Above the main bone layer at MMQ is a shallow lake deposit, which preserves some of the only articulated fish skeletons in the Morrison Formation, including “Hulettia” hawesi and the type and referred specimens of Morrolepis schaefferi. Also found in this unit have been the fish cf. Leptolepis and an as yet unnamed crayfish.

Museum of Western Colorado and the Grand Junction Field Office of the BLM are investigating the possible installation of a permanent protective building over the Mygatt-Moore Quarry. Given the abundance of large, well preserved dinosaur bones at this site, the building could serve as a permanent and educational exhibit that would help to interpret the quarry in the long term, while also providing year-round access and a secured, on-going excavation area.

The Late Jurassic age Mygatt-Moore Quarry is located in the middle Brushy Basin Member of the Morrison Formation. Located in western Colorado, this quarry has been worked since the early 1980s, producing a large sample of fossil vertebrate material consisting mostly of dinosaurs. For this study, 796 identifiable bones were counted from the Museum of Western Colorado's collections with the goal of characterizing the vertebrate fauna from this site for the first time. The bone sample consists of 50% sauropod bones and 30% theropod. A minimum number of 21 individual dinosaurs are represented. The most abundant taxon at the quarry is the theropod Allosaurus (29%), which is represented by 233 skeletal elements indicating a minimum of 6 individuals (5 adults, 1 juvenile); in addition, more than 190 mostly shed teeth of Allosaurus have been recovered from the site. The sauropod Apatosaurus is next most abundant (20%) with 160 elements representing 5 individuals (3 adults, 1 sub-adult, 1 juvenile). Approximately 19% of the sample consists of bones of the ankylosaur Mymoorapelta, mostly osteoderms and lateral spines (2 individuals). The three most abundant sauropods in the Morrison Formation (Camarasaurus, Apatosaurus, and Diplodocus) also are preserved at the Mygatt-Moore Quarry, but unlike within the formation as a whole, at the MMQ Apatosaurus accounts for 85% of the sauropod bones at the site; in the formation overall, Camarasaurus is the most abundant sauropod.
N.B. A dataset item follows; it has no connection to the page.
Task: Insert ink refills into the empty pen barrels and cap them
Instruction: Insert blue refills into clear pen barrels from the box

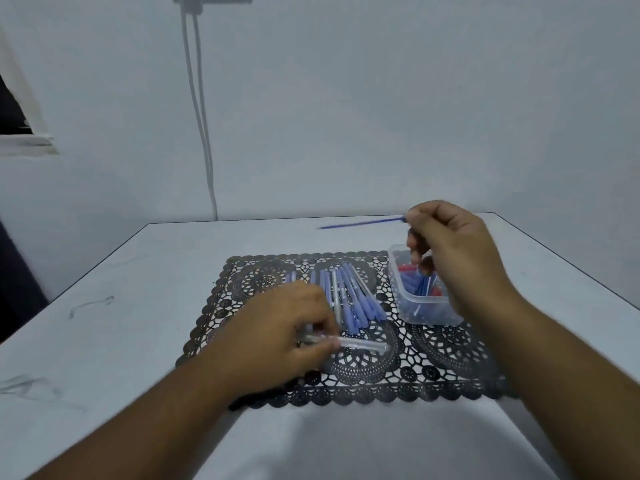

Voorhies transportation group analysis of the sauropod bones suggests that the Mygatt-Moore sample is a mixed assemblage dominated by neither transportable nor lag groups (I nor III). Numerous bones were freshly broken before burial and several contain theropod tooth marks, while some bone fragments are highly rounded. Turtle and crocodilian material is extremely rare, and fish are unknown from the main bone layer. These data are consistent with the interpretation that the MMQ represents an ephemeral, overbank deposit with only intermittent hydraulic influence.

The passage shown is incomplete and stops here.